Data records

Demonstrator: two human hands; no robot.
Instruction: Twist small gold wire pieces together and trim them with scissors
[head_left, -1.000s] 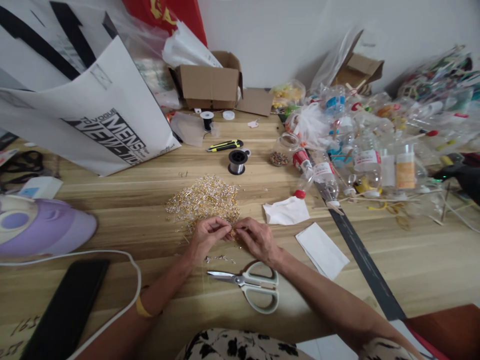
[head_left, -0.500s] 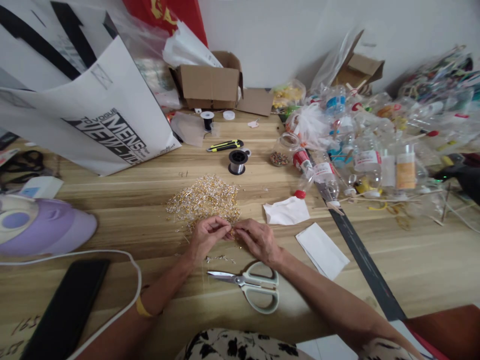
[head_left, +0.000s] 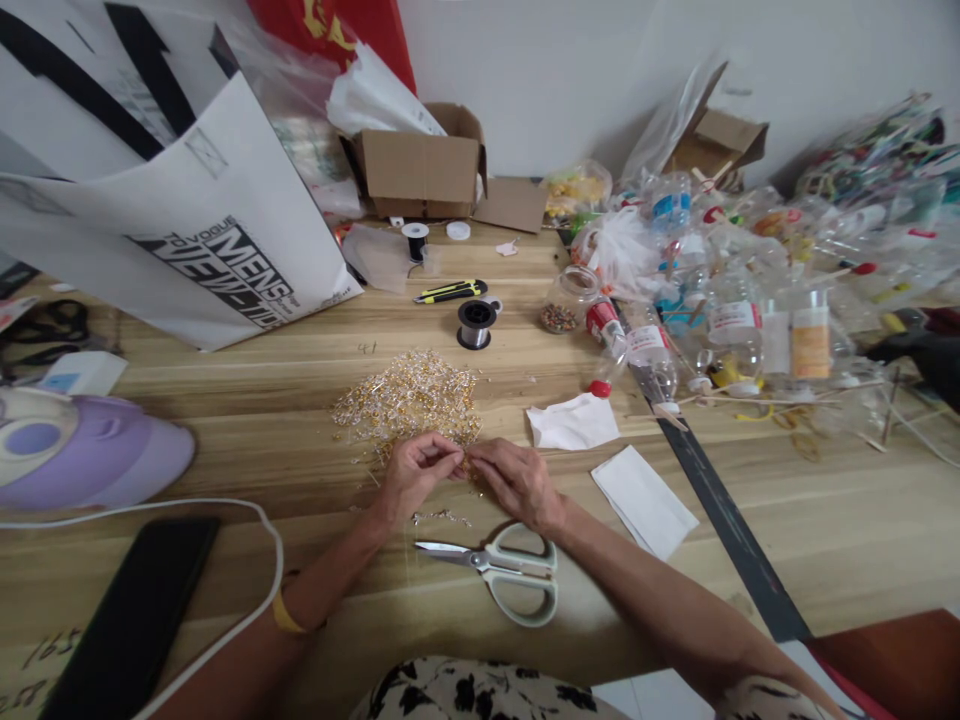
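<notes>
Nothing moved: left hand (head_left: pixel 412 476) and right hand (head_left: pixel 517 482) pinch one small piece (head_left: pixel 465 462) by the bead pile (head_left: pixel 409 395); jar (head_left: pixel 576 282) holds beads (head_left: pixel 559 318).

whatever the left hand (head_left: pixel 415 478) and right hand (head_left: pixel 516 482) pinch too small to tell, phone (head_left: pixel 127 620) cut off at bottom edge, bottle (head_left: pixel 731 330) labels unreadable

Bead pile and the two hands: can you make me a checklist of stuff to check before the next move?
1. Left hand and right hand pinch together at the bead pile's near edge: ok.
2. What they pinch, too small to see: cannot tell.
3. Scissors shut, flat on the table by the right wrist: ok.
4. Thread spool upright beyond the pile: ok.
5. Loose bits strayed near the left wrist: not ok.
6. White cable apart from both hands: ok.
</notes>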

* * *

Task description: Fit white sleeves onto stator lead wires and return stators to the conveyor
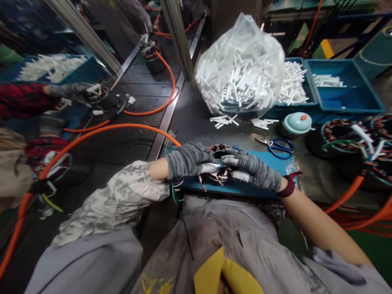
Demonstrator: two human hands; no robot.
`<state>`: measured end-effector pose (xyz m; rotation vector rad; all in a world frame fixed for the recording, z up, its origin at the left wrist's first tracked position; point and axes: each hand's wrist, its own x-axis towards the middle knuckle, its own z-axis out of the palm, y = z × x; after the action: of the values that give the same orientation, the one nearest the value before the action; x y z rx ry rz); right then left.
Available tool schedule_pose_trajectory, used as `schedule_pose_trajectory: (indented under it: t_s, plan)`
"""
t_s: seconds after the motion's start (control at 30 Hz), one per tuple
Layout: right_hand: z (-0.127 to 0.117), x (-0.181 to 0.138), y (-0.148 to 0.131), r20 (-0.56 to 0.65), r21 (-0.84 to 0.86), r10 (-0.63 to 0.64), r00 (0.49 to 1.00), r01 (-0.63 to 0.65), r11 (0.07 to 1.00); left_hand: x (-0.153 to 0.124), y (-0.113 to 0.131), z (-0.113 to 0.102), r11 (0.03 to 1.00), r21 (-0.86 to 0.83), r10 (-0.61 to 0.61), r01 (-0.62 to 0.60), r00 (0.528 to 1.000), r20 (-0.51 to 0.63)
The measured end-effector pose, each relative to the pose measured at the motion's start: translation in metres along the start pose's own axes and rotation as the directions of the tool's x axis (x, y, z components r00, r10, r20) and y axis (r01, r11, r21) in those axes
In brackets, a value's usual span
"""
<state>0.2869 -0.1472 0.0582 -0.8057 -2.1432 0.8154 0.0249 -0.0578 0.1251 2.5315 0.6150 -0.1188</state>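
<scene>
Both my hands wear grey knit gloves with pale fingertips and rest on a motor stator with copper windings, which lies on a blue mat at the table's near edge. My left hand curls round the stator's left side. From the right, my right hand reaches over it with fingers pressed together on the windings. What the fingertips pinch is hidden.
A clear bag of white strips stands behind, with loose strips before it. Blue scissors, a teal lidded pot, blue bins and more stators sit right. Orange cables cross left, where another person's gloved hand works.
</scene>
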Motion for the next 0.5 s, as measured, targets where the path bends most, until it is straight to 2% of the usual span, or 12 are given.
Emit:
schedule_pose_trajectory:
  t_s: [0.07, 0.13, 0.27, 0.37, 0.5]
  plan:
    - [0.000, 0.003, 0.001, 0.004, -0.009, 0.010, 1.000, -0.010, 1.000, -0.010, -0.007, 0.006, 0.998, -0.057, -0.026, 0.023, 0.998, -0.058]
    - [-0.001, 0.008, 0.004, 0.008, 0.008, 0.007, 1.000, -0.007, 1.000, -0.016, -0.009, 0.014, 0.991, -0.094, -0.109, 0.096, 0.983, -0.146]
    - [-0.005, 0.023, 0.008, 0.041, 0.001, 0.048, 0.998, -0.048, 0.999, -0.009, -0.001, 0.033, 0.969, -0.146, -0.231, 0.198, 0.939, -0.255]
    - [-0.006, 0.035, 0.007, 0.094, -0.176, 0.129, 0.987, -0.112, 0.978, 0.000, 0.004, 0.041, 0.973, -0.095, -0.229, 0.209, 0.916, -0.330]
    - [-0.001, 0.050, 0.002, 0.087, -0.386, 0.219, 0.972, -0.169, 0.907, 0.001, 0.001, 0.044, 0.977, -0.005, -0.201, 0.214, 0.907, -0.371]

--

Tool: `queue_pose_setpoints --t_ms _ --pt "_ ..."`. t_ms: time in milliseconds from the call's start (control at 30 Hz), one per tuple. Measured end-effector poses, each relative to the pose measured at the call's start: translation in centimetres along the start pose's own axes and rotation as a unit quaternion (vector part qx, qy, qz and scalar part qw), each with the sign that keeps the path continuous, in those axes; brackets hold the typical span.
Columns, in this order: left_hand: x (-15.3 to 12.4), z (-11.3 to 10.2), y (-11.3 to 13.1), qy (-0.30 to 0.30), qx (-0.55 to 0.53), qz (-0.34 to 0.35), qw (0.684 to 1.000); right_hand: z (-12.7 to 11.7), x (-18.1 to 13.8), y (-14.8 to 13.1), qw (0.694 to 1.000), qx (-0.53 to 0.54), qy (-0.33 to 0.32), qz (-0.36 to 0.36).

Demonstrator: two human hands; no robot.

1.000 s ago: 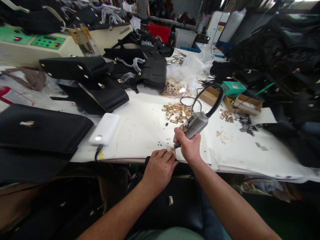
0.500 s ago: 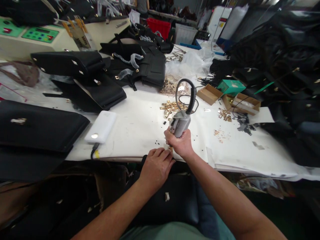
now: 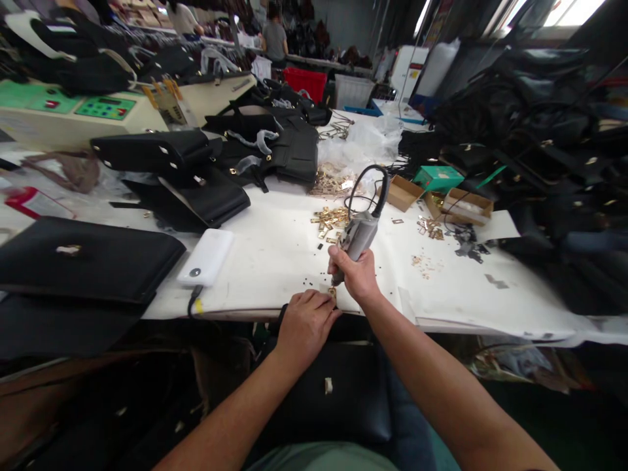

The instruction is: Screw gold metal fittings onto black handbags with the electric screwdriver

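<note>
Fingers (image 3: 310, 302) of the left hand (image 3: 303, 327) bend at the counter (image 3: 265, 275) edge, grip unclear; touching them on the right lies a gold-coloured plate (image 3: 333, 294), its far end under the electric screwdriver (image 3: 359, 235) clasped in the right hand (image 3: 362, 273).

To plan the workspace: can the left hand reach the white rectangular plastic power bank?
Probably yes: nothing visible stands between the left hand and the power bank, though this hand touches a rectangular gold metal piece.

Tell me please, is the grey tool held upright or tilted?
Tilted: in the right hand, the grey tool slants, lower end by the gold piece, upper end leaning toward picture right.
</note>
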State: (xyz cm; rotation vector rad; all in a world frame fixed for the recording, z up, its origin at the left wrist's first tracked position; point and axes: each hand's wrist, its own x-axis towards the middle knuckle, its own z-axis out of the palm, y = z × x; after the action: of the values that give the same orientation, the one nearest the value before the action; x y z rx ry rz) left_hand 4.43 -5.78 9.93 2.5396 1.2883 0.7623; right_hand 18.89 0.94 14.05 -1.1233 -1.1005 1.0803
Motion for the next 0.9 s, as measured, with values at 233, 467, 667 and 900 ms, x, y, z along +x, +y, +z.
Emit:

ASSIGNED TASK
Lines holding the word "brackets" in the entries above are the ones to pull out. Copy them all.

WRITTEN ANSWER
In brackets, a value's usual span
Tool: `queue_pose_setpoints --t_ms _ --pt "_ ..."`. t_ms: time in milliseconds from the call's start (control at 30 Hz), one per tuple. Measured end-effector poses, each relative to the pose measured at the call's start: translation in centimetres along the start pose's own axes and rotation as a unit quaternion (vector part qx, qy, qz and scalar part qw), each with the sign that keeps the path continuous, in those axes; brackets hold the typical span.

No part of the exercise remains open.